Saturday, July 26, 2008

One thing I have noticed since I started running for the Senate is that a lot of people care about what you think. I've been interviewed a lot since I declared my canadacy so its a good thing that I really enjoy being interviewed.


1. What started the Stegosaurus?

Well, I am told that my mother found me one day while she was eating a cabbage patch, but I never believed that.... I know how it works. A mommy Stegosaurus meets a daddy Stegosaurus and they like each other very much. Then, they get together and they wiggle a little bit. I know that's hard to believe; but that's the way it has happened for over 140 million years.

2. What are your hobbies?

Dancing the lindy hop, eating plants and roots, running for the senate, and world travel.
I also like sky diving, birdwatching, and gardening. I have diverse interests for someone with a brain the size of a walnut.

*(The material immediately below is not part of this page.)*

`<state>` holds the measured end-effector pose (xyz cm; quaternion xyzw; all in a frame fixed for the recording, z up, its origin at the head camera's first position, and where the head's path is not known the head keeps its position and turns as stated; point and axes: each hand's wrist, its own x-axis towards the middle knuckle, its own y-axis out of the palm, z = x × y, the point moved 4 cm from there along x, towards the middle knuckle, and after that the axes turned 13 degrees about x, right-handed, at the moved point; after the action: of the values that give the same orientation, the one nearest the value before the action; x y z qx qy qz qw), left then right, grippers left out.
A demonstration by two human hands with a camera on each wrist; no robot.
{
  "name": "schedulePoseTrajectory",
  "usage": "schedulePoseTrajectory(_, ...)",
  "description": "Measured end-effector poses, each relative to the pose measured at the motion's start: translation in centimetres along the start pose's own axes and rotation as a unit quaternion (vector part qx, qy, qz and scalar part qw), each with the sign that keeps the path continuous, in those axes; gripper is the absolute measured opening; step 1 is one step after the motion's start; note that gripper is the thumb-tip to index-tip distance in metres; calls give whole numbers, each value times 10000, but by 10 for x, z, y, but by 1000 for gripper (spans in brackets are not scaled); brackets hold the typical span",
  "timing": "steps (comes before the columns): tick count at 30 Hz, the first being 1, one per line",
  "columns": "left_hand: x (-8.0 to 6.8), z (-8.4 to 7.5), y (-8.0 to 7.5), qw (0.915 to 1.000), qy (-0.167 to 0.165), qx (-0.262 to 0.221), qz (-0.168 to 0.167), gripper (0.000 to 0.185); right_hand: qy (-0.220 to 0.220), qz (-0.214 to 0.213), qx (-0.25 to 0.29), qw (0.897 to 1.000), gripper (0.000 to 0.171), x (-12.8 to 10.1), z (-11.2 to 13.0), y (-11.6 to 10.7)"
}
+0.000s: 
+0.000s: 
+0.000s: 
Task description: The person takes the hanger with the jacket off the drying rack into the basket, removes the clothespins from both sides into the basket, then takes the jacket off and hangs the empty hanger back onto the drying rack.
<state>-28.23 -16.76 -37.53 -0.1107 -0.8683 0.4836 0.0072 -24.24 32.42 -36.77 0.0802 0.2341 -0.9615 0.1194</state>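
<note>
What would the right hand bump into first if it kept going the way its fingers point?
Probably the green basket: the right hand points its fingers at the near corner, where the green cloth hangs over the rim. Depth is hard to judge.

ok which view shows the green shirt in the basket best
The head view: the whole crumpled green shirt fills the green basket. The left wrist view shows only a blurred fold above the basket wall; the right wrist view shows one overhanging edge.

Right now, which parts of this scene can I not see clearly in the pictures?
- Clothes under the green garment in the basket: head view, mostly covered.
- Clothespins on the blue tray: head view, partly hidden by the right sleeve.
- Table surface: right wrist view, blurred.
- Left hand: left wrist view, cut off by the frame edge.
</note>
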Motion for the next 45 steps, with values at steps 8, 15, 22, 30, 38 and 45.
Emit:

3. What are your favorite songs to sing and why don't you do it more?

Oh, I sing quite often, actually. Do you have a copy of my multi platinum wax cylinder Stegosaurus Goes Opera? I am particularly fond of Italian Opera. I like to sing Una Furtiva Lagrima and dedicate it to Marilyn Maxwell. When I get together with my cousins Kentrosaurus and Lexovissaurus we like to sing Brindisi Libiamo, libiamo, ne' lieti calici. Of course, Lexovissaurus is French, so while in France I sing a lot of French opera as well. I am also particular to Showtunes, and the Jazz of my native country.

4. Where are you from and where have you been?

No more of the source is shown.